In 2003, there was discovery of endogenous morphine occurring naturally in the human body. Thirty years of speculation were made on this subject because there was a receptor that, it appeared, reacted only to morphine: the μ3-opioid receptor in human tissue. Human cells that form in reaction to cancerous neuroblastoma cells have been found to contain trace amounts of endogenous morphine.
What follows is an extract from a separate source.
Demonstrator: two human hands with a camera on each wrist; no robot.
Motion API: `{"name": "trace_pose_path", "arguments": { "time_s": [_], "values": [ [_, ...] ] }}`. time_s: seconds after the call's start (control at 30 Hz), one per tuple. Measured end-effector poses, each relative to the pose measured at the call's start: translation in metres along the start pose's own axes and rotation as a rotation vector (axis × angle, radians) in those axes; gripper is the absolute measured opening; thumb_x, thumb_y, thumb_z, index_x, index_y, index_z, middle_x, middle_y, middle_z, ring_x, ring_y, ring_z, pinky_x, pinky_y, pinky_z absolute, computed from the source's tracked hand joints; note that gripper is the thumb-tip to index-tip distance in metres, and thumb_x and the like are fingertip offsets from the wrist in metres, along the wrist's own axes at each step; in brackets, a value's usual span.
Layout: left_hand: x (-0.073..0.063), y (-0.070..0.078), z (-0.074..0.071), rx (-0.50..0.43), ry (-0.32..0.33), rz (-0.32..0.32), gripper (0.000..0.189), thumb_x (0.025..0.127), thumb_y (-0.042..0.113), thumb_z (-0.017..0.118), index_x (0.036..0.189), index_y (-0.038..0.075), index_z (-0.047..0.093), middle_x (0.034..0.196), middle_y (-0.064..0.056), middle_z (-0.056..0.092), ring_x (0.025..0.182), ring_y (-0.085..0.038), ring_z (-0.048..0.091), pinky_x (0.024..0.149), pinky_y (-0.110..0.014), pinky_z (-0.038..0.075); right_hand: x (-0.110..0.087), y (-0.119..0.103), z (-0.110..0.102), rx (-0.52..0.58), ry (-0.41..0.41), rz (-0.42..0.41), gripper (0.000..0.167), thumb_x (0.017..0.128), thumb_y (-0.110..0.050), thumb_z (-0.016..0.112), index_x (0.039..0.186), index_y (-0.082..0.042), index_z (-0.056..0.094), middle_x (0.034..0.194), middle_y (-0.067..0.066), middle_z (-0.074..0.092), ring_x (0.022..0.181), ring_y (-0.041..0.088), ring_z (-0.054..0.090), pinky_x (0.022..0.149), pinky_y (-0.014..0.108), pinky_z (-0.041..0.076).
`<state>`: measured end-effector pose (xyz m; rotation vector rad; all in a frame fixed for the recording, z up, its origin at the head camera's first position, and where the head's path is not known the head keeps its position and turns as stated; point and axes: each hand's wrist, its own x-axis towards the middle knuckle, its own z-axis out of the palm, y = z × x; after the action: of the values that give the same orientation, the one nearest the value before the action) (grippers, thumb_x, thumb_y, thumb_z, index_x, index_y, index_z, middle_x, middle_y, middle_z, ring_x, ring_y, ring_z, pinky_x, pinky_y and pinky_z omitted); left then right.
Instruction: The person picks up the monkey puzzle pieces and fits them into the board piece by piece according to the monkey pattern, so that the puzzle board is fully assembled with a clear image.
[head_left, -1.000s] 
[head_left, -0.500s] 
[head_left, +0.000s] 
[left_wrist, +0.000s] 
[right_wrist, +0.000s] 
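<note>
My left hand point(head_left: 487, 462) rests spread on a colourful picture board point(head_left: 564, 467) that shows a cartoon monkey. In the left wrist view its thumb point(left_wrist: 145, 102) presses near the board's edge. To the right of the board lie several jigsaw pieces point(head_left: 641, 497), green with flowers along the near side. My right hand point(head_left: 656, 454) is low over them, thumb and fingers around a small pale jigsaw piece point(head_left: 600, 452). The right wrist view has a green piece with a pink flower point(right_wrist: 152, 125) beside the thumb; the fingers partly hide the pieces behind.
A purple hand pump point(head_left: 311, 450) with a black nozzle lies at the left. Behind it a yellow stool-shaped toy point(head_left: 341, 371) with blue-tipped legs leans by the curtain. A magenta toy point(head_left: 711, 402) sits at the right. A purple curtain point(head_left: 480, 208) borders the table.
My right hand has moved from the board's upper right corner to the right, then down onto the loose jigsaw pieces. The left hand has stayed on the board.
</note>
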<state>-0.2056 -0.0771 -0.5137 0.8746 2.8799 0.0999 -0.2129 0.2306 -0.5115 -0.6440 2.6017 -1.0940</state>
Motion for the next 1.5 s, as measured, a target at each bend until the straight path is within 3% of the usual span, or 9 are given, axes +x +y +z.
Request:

The primary source of morphine is isolation from poppy straw of the opium poppy. In 2013, approximately 523 tons of morphine were produced. Approximately 45 tons were used directly for pain, an increase of 400% over the last twenty years. Most use for this purpose was in the developed world. About 70 percent of morphine is used to make other opioids such as hydromorphone, oxymorphone, and heroin. It is a Schedule II drug in the United States, Class A in the United Kingdom, and Schedule I in Canada. It is on the World Health Organization's List of Essential Medicines. Morphine is sold under many brand names. In 2021, it was the 156th most commonly prescribed medication in the United States, with more than 3 million prescriptions. It is available as a generic medication.
Biosynthesis of morphine in the opium poppy begins with two tyrosine derivatives, dopamine and 4-hydroxyphenylacetaldehyde. Condensation of these precursors yields the primary intermediate higenamine (norcoclaurine). Subsequent action of four enzymes yields the tetrahydroisoquinoline reticuline, which is converted into salutaridine, thebaine, and oripavine. The enzymes involved in this process are the salutaridine synthase, salutaridine:NADPH 7-oxidoreductase and the codeinone reductase. Researchers are attempting to reproduce the biosynthetic pathway that produces morphine in genetically engineered yeast. In June 2015 the S-reticuline could be produced from sugar and R-reticuline could be converted to morphine, but the intermediate reaction could not be performed. In August 2015 the first complete synthesis of thebaine and hydrocodone in yeast was reported, but the process would need to be 100,000 times more productive to be suitable for commercial use.